# Fourth Step

In this fourth project, you're going to translate the optimized SSA intermediate representation uCIR into LLVM IR, the intermediate representation of LLVM that is partially specified in [LLVM Primer](./llvm_primer.ipynb). LLVM is a set of production-quality reusable libraries for building compilers. LLVM separates computer architectures from language issues and simplifies the design and portability of new compilers. Before you start, carefully study this simplified specification of the LLVM-IR, tailored to our needs, to familiarize yourself with data structures, addressing modes, and the instructions. The full LLVM IR specification you can find [here](https://llvm.org/docs/LangRef.html).

We will try to give you a hand by giving you some of the pieces prewritten and littered your code with helpful statements. By the time you’re done, you’ll have a pretty thorough understanding of the execution code for uC programs and will even gain a little reading familiarity with LLVM-IR.

# llvmlite

To carry out this step, we will make use of the llvmlite library. llvmlite is a lightweight LLVM python binding for writing JIT compilers. We do not need a full LLVM API. Only the IR builder, optimizer, and JIT compiler APIs are necessary.
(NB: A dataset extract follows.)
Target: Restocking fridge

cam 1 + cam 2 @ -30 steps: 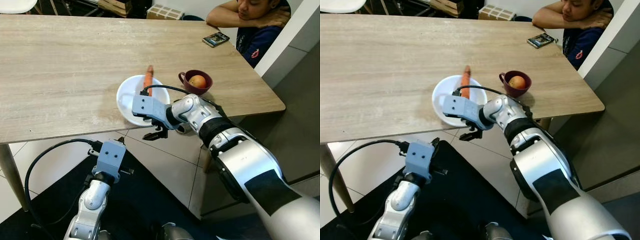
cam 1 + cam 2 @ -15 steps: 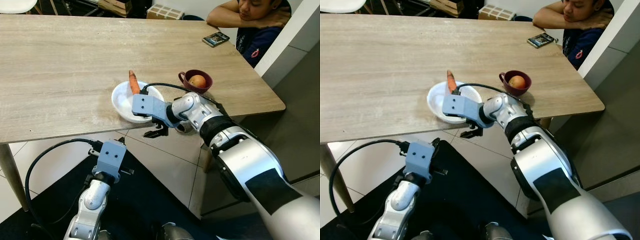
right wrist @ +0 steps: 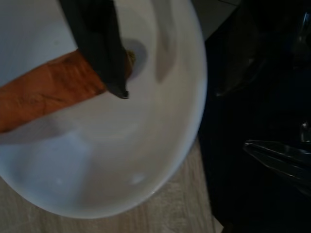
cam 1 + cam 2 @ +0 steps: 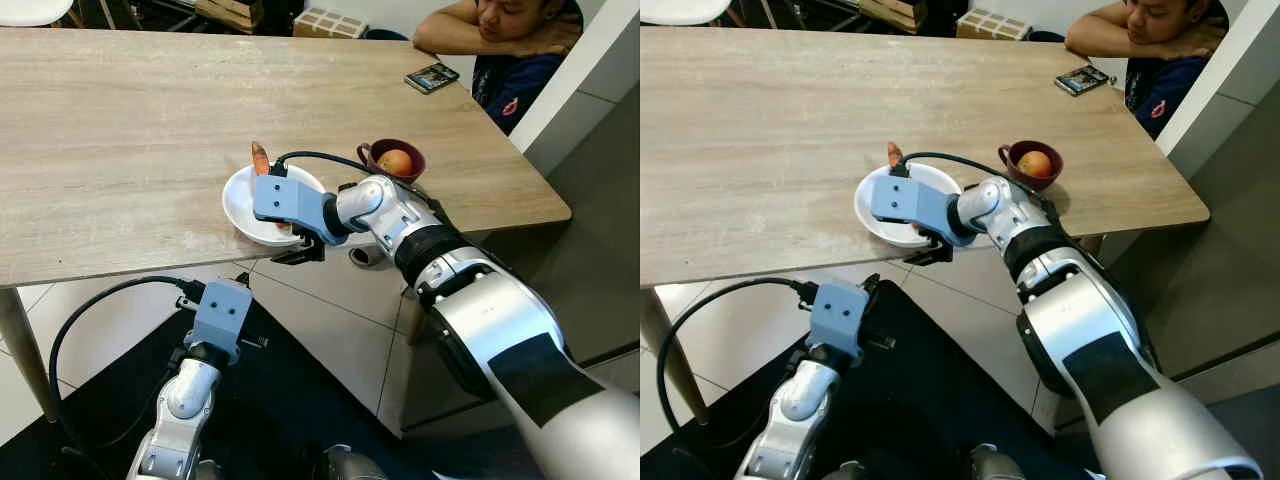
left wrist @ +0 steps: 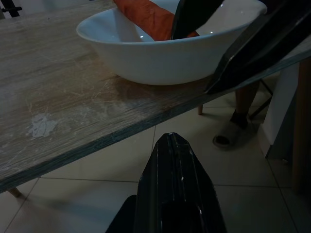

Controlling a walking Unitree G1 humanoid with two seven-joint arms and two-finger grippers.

So, llvmlite is a project tailored for us, using the following approach: a small C wrapper around the parts of the LLVM C++ API we need that are not already exposed by the LLVM C API; a ctypes Python wrapper around the C API; and a pure Python implementation of the subset of the LLVM IR builder. You'll find the documentation and how to install llvmlite at http://llvmlite.pydata.org. An example, extracted from the llvmlite documentation, is showed [here](./llvm_example.ipynb). Study it carefully.


# Generating Code

The basic idea in this step is exactly the same as the interpreter in the step 2. You'll make a class that walks through the instruction sequence and triggers a method for each kind of instruction.  Instead of running the instruction however, you'll be generating LLVM instructions. The code below show an example to interface with llvm. Further instructions are contained in the comments.

In [None]:
from llvmlite import ir, binding
from ctypes import CFUNCTYPE, c_int

class CodeGen():
    def __init__(self):
        self.binding = binding
        self.binding.initialize()
        self.binding.initialize_native_target()
        self.binding.initialize_native_asmprinter()
        
        self.module = ir.Module(name=__file__)
        self.module.triple = self.binding.get_default_triple()
        
        self._create_execution_engine()
        
        # declare external functions
        self._declare_printf_function()
        self._declare_scanf_function()

    def _create_execution_engine(self):
        """
        Create an ExecutionEngine suitable for JIT code generation on
        the host CPU.  The engine is reusable for an arbitrary number of
        modules.
        """
        target = self.binding.Target.from_default_triple()
        target_machine = target.create_target_machine()
        # And an execution engine with an empty backing module
        backing_mod = binding.parse_assembly("")
        engine = binding.create_mcjit_compiler(backing_mod, target_machine)
        self.engine = engine

    def _declare_printf_function(self):
        voidptr_ty = ir.IntType(8).as_pointer()
        printf_ty = ir.FunctionType(ir.IntType(32), [voidptr_ty], var_arg=True)
        printf = ir.Function(self.module, printf_ty, name="printf")
        self.printf = printf

    def _declare_scanf_function(self):
        voidptr_ty = ir.IntType(8).as_pointer()
        scanf_ty = ir.FunctionType(ir.IntType(32), [voidptr_ty], var_arg=True)
        scanf = ir.Function(self.module, scanf_ty, name="scanf")
        self.scanf = scanf

    def _compile_ir(self):
        """
        Compile the LLVM IR string with the given engine.
        The compiled module object is returned.
        """
        # Create a LLVM module object from the IR
        llvm_ir = str(self.module)
        mod = self.binding.parse_assembly(llvm_ir)
        mod.verify()
        # Now add the module and make sure it is ready for execution
        self.engine.add_module(mod)
        self.engine.finalize_object()
        self.engine.run_static_constructors()
        return mod

    def save_ir(self, filename):
        with open(filename, 'w') as output_file:
            output_file.write(str(self.module))
            
    def execute_ir(self):
        mod = self._compile_ir()
        # Obtain a pointer to the compiled 'main' - it's the address of its JITed code in memory.
        main_ptr = self.engine.get_pointer_to_function(mod.get_function('main'))
        # To convert an address to an actual callable thing we have to use
        # CFUNCTYPE, and specify the arguments & return type.
        main_function = CFUNCTYPE(c_int)(main_ptr)
        # Now 'main_function' is an actual callable we can invoke
        res = main_function()
        print(res)

## printf Sample Code 

The code snippet below shows how you can map the print instruction from uCIR to LLVM. Part of the class structure that generates LLVM instructions for a function is shown. Use it as a guide. 

In [None]:
def make_bytearray(buf):
    # Make a byte array constant from *buf*.
    b = bytearray(buf)
    n = len(b)
    return ir.Constant(ir.ArrayType(ir.IntType(8), n), b)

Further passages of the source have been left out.